MILWAUKEE (AP) — A coalition of church congregations demanding reforms within the Wisconsin Department of Corrections launched a second phase in its campaign Wednesday, calling on state officials to provide more services and options to inmates on parole.

WISDOM, an umbrella organization, began its “Reform Now” campaign last month in Madison. Its demands at the time included letting more prisoners out on parole and ending solitary confinement.

The group expanded its focus Wednesday to include revocation, the process through which offenders who have been released on extended supervision are re-imprisoned for violating the terms of their release. At a news conference outside the Milwaukee Secure Detention Facility, speakers argued that revocation impedes offenders’ ability to put their lives back together, leading to a dysfunctional community and angry citizens.

“We will not become a Ferguson, Mo., where we let all of these things go about unanswered until they blow up in our faces,” WISDOM vice president Willie Brisco said, referencing the civil unrest in the St. Louis-area suburb that began after a white police officer shot and killed an unarmed black teen earlier this month. “This is a proactive method we are using to address these situations.”

A message left with a Department of Corrections spokeswoman was not immediately returned.

Speakers also said that offenders out on release should face revocation only if they break a new law.

Currently, an offender can be revoked for missing a scheduled parole meeting, being more than 15 minutes past curfew or crossing county lines without permission. The speakers acknowledged that those who break rules should be punished, but they said the amount of discipline should match the nature of the offense.
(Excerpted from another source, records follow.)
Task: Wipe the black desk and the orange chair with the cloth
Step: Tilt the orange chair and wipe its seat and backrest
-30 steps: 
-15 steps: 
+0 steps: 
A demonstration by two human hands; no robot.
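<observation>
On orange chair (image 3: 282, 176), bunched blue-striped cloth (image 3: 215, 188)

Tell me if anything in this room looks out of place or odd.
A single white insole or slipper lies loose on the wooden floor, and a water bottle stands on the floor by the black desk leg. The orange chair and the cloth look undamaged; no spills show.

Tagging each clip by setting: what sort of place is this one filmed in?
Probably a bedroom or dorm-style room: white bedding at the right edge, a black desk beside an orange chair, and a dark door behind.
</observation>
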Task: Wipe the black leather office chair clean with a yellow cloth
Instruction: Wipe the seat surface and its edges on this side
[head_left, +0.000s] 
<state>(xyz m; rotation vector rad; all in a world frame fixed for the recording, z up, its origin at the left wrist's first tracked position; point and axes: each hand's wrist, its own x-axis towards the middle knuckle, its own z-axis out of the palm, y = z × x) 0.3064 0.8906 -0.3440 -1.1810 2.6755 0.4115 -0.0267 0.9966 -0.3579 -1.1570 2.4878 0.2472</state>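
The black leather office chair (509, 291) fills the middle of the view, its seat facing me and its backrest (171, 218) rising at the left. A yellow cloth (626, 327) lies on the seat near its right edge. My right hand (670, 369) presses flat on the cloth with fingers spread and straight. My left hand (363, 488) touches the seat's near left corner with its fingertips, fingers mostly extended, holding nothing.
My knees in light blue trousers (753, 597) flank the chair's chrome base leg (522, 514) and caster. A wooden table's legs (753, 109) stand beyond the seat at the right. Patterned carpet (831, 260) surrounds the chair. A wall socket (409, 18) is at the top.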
The Rev. Joseph Jackson of the Friendship Baptist Church held Minnesota up as an example. Offenders there who violate minor rules of supervision could be given the chance to participate in a sanctions conference, in which the agent, offender and others discuss the violation and determine an appropriate course of action.

Another speaker, Charlotte Mertins, talked about how the system thwarted her fiancé’s rehabilitation. Hector Cubero was part of a group that robbed and killed a person in 1981. He served more than 27 years before being paroled in 2008, but the budding tattoo artist had to go back to prison two years ago for tattooing a minor who falsely claimed he was 18, Mertins said.

“My family and I live day to day feeling helpless toward Hector’s situation,” she said.

WISDOM plans to hold a monthly news conference through October to draw attention to aging inmates, overcrowding and solitary confinement, which the group likens to torture.